Once the mushrooms are all used up, the remaining soil makes a brilliant compost – as discovered by a local (and competitive) gardener whose mushroom soil-grown vegetables gained a prize for being impressively large! The compost also goes to the upkeep of the allotments up at Gibside, the stunning National Trust property on the edge of Newcastle.
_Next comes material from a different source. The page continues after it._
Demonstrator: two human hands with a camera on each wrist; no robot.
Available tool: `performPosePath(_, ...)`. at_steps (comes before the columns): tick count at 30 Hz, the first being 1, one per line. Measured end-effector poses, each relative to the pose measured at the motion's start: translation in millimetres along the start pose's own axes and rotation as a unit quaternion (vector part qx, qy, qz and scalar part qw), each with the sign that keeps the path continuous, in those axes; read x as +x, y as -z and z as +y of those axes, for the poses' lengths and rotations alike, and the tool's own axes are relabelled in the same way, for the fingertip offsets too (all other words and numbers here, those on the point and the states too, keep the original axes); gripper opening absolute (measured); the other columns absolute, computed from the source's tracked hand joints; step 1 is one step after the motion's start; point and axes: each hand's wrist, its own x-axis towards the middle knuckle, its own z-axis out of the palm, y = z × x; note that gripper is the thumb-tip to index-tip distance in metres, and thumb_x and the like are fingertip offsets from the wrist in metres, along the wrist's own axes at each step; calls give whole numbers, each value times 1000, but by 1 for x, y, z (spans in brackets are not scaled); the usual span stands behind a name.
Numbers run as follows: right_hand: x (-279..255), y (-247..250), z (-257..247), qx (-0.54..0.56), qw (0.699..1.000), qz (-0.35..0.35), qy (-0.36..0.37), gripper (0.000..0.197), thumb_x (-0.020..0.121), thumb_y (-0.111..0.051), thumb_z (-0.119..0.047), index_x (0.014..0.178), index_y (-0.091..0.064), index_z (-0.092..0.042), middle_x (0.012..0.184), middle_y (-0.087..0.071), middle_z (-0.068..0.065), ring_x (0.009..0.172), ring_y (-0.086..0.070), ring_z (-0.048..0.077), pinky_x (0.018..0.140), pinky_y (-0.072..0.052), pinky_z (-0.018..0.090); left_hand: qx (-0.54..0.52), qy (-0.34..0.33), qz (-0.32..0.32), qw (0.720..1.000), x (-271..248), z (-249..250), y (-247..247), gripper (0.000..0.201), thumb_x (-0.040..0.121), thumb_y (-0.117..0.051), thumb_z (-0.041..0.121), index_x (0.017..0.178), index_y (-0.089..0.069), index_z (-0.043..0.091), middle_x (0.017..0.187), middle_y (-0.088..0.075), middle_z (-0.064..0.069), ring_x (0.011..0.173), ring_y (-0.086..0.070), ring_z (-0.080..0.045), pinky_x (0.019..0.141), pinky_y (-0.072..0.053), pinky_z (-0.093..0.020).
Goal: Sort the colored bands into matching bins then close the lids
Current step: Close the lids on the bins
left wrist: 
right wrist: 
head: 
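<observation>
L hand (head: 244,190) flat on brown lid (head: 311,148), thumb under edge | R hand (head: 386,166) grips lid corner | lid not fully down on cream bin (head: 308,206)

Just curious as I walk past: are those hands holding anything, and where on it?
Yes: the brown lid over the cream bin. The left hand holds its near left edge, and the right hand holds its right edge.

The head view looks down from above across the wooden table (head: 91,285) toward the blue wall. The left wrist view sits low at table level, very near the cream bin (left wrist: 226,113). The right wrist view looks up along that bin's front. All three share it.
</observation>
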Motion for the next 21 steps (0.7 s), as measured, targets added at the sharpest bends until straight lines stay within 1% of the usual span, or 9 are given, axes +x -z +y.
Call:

According to John, Urban Mushroom have tapped into a community of environmentalists and local business owners in Newcastle that have a culture of helping each other out instead of competing – with the aim of all remaining economically viable. As Calvin says, ‘This mirrors the founders of the YMCA who were the big industrialists of the time’, who used their wealth to establish the organisation, give back to the community, and help to ensure everyone could feel valued in society. That seems like a lovely full-circle for YMCA Urban Mushrooms.
Next time you order something with mushrooms in from Tyneside Cinema Bar Cafe, you might think of how your locally sourced, organically grown ‘shrooms are giving back to the North East community – and you can feel pretty good about yourself as you chow down.